Chaque jour, une nouvelle victime libère sa parole. La honte passée, la pression sociale ayant changé de bord, les violeurs et agresseurs de toutes sortes ont du mauvais sang à se faire. Des acteurs, des hommes politiques, des dirigeants d’entreprises vont se voir confronté à leurs « proies ».
Mais l’Occident, ayant perdu ses valeurs et le sens de la proportionnalité, confond tout, mélange tout, oublie tout.
Le scandale s’étend et submerge la société.
L’hashtag #DenonceTonPorc sur Twitter en France, mais aussi les dénonciations publiques en Grande-Bretagne illustrent la désintégration de la société occidentale.
Républiques ou Monarchies constitutionnelles, les nations européennes se vantent d’être des sociétés démocratiques.

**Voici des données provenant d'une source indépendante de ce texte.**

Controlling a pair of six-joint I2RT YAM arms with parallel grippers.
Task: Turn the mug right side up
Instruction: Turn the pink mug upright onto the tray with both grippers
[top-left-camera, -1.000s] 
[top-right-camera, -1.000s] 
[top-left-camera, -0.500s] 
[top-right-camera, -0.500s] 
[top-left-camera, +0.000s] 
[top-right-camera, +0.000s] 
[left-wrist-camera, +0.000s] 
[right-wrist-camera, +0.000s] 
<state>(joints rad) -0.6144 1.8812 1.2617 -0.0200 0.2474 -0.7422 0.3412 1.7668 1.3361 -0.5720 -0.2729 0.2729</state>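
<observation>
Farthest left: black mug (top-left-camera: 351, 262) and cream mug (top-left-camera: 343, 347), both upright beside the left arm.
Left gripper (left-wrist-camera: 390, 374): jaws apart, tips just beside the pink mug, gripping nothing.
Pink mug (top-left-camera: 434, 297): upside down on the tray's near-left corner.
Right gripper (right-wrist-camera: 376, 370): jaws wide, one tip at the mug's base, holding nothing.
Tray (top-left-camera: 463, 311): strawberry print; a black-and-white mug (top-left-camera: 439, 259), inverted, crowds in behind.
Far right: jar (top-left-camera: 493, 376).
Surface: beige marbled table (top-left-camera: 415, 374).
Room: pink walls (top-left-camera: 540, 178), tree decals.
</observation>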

Mais l’un des fondements de la Démocratie c’est la Justice. Et une Justice démocratique doit se préoccuper de la protection des victimes et assurer les droits de la défense. Le déballage médiatique sur la place publique n’assure ni l’un ni l’autre. Les victimes vont devoir affronter les actions défensives de leurs bourreaux et peut-être ainsi détruire des années de reconstruction psychologiques. Les accusés (au sens général du terme) sont jetés en pâture à la populace. Des vies vont être à nouveau brisées. La vengeance prend le pas sur la condamnation. La rumeur supplante la preuve.